Lombard Street 1873

The year is 2021, yet it is very reminiscent of 1873, back when Walter Bagehot wrote in his book, Lombard Street, that London's financial system was the most extraordinary combination of economic power and delicacy that the world had ever seen. Ten years prior to writing his book, Overend, Gurney, and Co, a firm known as the banker's bank lost its entire capital within a matter of six years, showing how fragile a system that relies on “long-established credit” can be. Within twenty years, the four great London Joint Stock Banks' liabilities had grown by a multiple of six while the Bank of England's private deposits had only increased by a factor of two. He foresaw a reckoning where panic in the market could create a situation where a run on the Bank of England would cause insolvency, despite being the “Lender of Last Resort.” Bagehot put forth mechanisms and a system that creates a strong foundation to base the financial markets. His solution's core pillar included a “Reserve Bank” that would lend based on strict collateral requirements, a fundamental piece to the Onomy Reserve (ORES).

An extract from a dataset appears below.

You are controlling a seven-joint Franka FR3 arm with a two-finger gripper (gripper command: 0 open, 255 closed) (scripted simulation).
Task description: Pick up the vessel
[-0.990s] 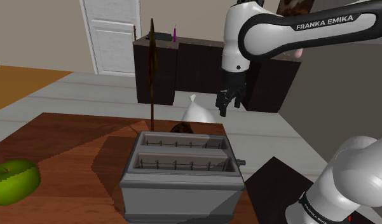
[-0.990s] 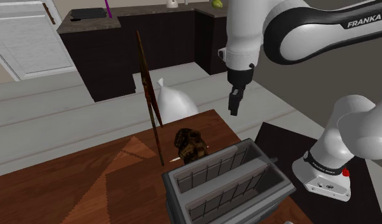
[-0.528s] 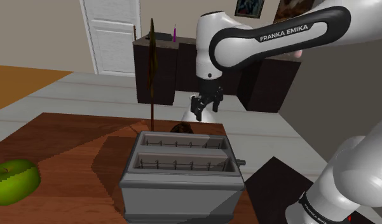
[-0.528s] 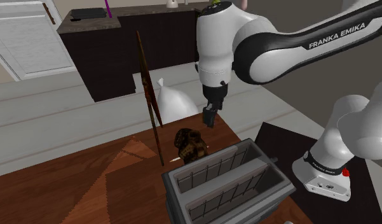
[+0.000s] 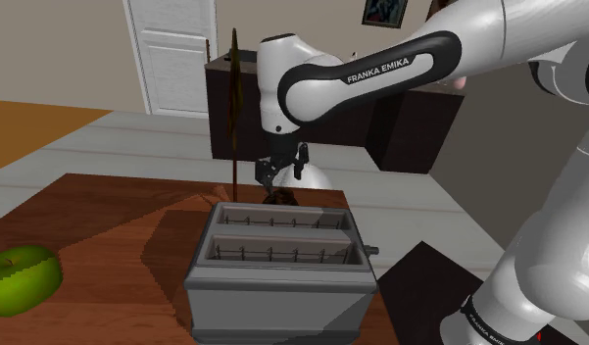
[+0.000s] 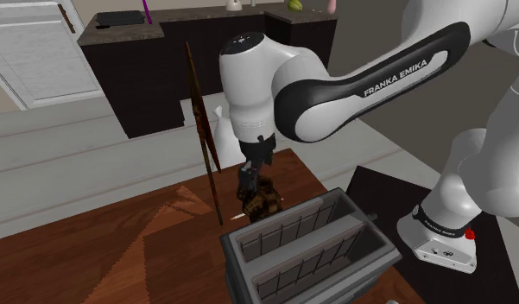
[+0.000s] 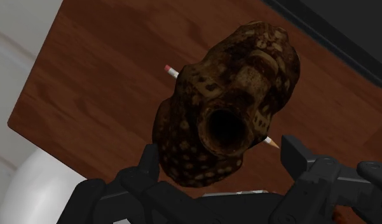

Today, we see the unfolding of a similar scenario that Bagehot chronicled in his book within the currency markets. Starting with the secure yet slow Bitcoin, virtual currencies have evolved to the point where fiat currencies are now being represented as hard and soft pegged stablecoins. In addition, Central Banks around the world look to further digitize their currencies using similar technologies. The unpegged virtual currency markets are volatile, with people looking for riskless virtual assets as safe havens to trade out of riskier assets. Collateralized stablecoins also allow the leveraging of underlying collateral.

This was much the same, albeit with gold and silver, before the banking system, paper money, and securities were introduced in the western world. At that time, most people did not trust others with their silver or gold, and stored it within their homes. A professional that had saved their bullion and coins had no way of securely deploying it into the economy. When notes began to be issued, offering an outlet for this capital, the East Indies Company, South Sea Company, as well as companies for all sorts of various endeavors, sprang up only to provide returns based on speculation versus realized production.